• **The task**: Reproduce the listing verbatim through the line with "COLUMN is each".

• **Entries shown**:
Content starts
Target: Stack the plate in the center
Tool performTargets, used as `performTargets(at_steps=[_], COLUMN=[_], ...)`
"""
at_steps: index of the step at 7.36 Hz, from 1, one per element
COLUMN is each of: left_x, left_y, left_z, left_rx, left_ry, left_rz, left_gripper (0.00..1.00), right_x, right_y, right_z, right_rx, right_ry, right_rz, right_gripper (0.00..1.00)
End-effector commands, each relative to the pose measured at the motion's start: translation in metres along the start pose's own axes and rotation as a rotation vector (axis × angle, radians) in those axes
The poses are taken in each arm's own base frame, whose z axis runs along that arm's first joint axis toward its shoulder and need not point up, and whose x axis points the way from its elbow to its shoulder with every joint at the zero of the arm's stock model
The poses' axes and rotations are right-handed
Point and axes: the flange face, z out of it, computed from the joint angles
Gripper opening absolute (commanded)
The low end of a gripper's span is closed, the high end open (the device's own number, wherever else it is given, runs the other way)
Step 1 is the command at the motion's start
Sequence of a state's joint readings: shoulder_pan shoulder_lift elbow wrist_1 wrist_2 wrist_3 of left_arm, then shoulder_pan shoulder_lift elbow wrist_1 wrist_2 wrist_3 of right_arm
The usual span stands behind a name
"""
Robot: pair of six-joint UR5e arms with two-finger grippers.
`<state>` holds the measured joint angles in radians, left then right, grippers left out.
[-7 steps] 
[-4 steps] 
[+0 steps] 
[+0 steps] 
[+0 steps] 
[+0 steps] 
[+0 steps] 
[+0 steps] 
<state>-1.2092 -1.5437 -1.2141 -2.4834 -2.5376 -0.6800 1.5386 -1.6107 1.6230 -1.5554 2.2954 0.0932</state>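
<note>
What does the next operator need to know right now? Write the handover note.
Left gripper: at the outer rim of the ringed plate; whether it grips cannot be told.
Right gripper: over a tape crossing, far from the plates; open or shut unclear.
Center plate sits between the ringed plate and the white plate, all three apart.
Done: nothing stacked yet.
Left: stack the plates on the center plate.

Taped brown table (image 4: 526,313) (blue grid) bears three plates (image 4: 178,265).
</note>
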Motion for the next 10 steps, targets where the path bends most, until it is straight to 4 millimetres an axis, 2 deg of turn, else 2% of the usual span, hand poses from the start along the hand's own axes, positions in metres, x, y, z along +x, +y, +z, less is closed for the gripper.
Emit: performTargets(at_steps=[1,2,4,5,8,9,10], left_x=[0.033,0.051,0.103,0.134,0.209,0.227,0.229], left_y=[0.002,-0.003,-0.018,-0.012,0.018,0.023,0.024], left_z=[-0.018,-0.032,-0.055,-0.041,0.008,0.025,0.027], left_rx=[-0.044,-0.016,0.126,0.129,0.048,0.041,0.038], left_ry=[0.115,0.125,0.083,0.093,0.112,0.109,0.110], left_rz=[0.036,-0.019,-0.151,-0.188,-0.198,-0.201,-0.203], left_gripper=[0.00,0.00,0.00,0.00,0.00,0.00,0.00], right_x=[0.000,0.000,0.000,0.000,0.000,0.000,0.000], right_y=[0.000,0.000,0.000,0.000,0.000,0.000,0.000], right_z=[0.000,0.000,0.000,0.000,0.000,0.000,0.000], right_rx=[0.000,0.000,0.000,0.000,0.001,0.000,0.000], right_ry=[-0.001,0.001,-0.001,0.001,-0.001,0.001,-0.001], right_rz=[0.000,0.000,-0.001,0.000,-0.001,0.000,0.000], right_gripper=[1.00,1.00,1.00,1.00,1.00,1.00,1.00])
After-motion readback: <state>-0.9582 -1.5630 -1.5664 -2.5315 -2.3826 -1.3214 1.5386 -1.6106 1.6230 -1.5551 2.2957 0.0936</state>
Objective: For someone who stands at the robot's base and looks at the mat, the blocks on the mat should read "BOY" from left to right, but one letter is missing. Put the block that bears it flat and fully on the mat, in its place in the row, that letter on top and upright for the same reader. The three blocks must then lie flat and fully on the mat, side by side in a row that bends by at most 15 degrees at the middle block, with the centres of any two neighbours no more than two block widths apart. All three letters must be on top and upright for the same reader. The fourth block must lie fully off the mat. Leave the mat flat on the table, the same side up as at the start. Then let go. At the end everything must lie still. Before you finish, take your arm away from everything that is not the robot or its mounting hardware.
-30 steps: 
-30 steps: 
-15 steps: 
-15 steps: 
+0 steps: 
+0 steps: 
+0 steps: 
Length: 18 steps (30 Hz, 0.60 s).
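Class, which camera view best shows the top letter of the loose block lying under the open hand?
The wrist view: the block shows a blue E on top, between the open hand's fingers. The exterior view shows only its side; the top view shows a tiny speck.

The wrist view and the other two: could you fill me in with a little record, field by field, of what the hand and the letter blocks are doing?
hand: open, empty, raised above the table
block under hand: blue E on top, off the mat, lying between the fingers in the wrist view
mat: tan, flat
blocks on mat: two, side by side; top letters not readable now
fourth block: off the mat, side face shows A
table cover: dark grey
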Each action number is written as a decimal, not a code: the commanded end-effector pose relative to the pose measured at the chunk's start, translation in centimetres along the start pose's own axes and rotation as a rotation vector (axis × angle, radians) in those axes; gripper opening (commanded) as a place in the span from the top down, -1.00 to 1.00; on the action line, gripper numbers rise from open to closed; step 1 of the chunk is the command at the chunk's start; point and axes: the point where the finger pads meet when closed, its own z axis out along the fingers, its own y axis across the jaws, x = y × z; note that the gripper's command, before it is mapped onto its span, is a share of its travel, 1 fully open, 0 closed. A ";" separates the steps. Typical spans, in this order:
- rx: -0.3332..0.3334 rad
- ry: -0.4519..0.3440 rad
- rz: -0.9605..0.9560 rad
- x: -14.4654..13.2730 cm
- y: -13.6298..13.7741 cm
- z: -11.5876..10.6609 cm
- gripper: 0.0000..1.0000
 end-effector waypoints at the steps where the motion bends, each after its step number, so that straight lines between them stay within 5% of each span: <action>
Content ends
• **Result of this exercise**:
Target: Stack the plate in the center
Tool performTargets, used as `performTargets(at_steps=[_], COLUMN=[_], ...)`
"""
at_steps: index of the step at 7.36 Hz, from 1, one per element
COLUMN is each of: left_x, left_y, left_z, left_rx, left_ry, left_rz, left_gripper (0.00..1.00), right_x, right_y, right_z, right_rx, right_ry, right_rz, right_gripper (0.00..1.00)

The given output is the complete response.